- Grayson, a new company based around its core button-down women's shirt product, last week made its debut as a direct-to-consumer brand and wholesale partner, the company told Retail Dive in an email.
- Grayson, named after founder Audrey McLoghlin's daughter, is a follow-up to another McLoghlin apparel brand, Frank & Eileen, which she founded in 2009. The new brand is launching with 15 colors and prints in washed cotton, with a new capsule collection rolling out each month. The core product — The Hero — is priced between $128 and $138 and available in sizes 01-05, "to eliminate the confusion caused by universal sizing," according to a press release emailed to Retail Dive.
- Aside from its DTC business, Grayson also last week began selling its products at Nordstrom and Anthropologie. Asked about her biggest current challenge, McLoghlin said in an email to Retail Dive that she feels she's launching two businesses at once. "There's so much back-end infrastructure involved in wholesale that you don't have with DTC, and so much storytelling and marketing with DTC that you don't have with wholesale. We're doing it all."
With 15 years of brand building under her belt, McLoghlin said when the idea came about to develop Grayson, she asked herself how she would go about launching a modern brand today.
"With the rise of direct-to-consumer brands, the retail landscape has completely transformed in the past five years. I've watched DTC brands launch, declare they'll never sell wholesale or brick and mortar, then later announce partnerships with big box brands," she said in an email interview with Retail Dive, noting how that informed her choices about launching Grayson. "So I created the first hybrid go-to-market strategy in the fashion world: launching wholesale and direct-to-consumer simultaneously. I thought about where the customer is and where she shops."
She then chose two wholesale partners: Anthropologie, which she deemed to be the best specialty store, and Nordstrom, which she described as the most trusted department store. "I approached them both with an idea and a single prototype, and I was honored that they wrote orders on the spot," she said.
For now, through its direct channel, Grayson is a pure-play digital business, but having a physical component is important, McLoghlin said. "I firmly believe that as women, we will always want to touch and feel and try on clothes when we shop. We just do," she said. "It was incredibly important to me that our customer would be able to touch and feel The Hero and feel personally connected to the brand."
That's a growing trend among DTC brands, although increasingly many are turning away from wholesale and experimenting with pop-ups or their own stores. Over the next five years, for example, digitally native brands like Warby Parker, Bonobos and Away are expected to open 850 stores. McLoghlin said Grayson doesn't yet have plans for stores but "could envision it in the future."

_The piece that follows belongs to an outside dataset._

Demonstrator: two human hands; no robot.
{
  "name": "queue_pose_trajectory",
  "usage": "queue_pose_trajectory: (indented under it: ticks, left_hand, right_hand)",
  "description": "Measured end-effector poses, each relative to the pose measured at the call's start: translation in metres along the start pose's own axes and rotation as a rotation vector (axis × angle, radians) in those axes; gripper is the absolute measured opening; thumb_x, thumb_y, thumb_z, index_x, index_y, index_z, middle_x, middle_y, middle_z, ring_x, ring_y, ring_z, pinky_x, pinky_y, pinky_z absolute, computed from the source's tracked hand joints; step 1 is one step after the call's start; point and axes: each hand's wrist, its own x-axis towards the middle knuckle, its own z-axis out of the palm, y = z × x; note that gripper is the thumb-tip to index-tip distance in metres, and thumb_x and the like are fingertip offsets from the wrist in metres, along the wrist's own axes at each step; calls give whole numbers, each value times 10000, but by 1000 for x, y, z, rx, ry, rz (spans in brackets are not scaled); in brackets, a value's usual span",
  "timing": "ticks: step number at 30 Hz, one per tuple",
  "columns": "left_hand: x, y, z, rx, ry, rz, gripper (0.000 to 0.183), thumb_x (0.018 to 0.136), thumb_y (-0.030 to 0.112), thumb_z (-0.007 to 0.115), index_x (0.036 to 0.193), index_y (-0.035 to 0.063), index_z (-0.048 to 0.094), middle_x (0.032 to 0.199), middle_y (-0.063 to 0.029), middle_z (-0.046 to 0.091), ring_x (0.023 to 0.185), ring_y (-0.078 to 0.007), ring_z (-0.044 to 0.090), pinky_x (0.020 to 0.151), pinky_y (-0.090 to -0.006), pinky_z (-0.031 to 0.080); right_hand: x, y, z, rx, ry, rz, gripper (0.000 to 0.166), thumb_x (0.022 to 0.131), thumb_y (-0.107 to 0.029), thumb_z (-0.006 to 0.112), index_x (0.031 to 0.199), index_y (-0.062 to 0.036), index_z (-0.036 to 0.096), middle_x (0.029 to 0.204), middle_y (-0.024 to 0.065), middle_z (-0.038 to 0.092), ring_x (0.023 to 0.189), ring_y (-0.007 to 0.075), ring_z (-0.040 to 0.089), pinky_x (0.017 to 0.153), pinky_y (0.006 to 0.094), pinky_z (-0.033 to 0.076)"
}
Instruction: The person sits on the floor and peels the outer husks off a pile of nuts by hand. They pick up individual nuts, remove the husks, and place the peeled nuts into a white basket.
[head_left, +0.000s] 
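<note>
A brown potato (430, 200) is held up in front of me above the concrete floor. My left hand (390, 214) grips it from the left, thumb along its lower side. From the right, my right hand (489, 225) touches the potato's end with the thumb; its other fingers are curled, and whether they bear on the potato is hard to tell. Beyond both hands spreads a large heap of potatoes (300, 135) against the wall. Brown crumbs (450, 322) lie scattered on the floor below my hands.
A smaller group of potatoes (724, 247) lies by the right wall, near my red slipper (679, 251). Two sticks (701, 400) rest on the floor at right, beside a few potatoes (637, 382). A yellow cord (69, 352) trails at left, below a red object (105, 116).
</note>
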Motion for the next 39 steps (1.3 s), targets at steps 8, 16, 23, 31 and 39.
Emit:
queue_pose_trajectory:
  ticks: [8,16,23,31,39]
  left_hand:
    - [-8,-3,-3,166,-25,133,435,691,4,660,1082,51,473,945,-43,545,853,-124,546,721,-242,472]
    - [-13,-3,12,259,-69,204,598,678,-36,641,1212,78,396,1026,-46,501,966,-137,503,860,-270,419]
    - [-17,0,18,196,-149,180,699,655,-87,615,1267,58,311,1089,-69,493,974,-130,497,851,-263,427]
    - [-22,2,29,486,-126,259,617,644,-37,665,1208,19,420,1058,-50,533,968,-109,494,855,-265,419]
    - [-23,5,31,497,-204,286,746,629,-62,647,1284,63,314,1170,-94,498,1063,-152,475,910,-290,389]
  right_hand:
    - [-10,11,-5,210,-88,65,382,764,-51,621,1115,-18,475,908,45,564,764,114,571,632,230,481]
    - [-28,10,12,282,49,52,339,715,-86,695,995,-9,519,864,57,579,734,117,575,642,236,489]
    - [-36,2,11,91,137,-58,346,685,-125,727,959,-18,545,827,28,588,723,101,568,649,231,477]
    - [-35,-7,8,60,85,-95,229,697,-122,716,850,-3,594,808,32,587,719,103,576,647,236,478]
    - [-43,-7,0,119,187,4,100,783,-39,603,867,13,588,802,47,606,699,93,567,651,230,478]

Unlike many DTC companies, Grayson is not funded by venture capital money. "I've built four businesses from scratch over the last 15 years and have never raised any VC funding," McLoghlin said. "Many direct-to-consumer brands take hundreds of millions of dollars worth of funds and don't show profitability for years. I think that's just bananas! It's not a sustainable model and it's not how I want to run a business."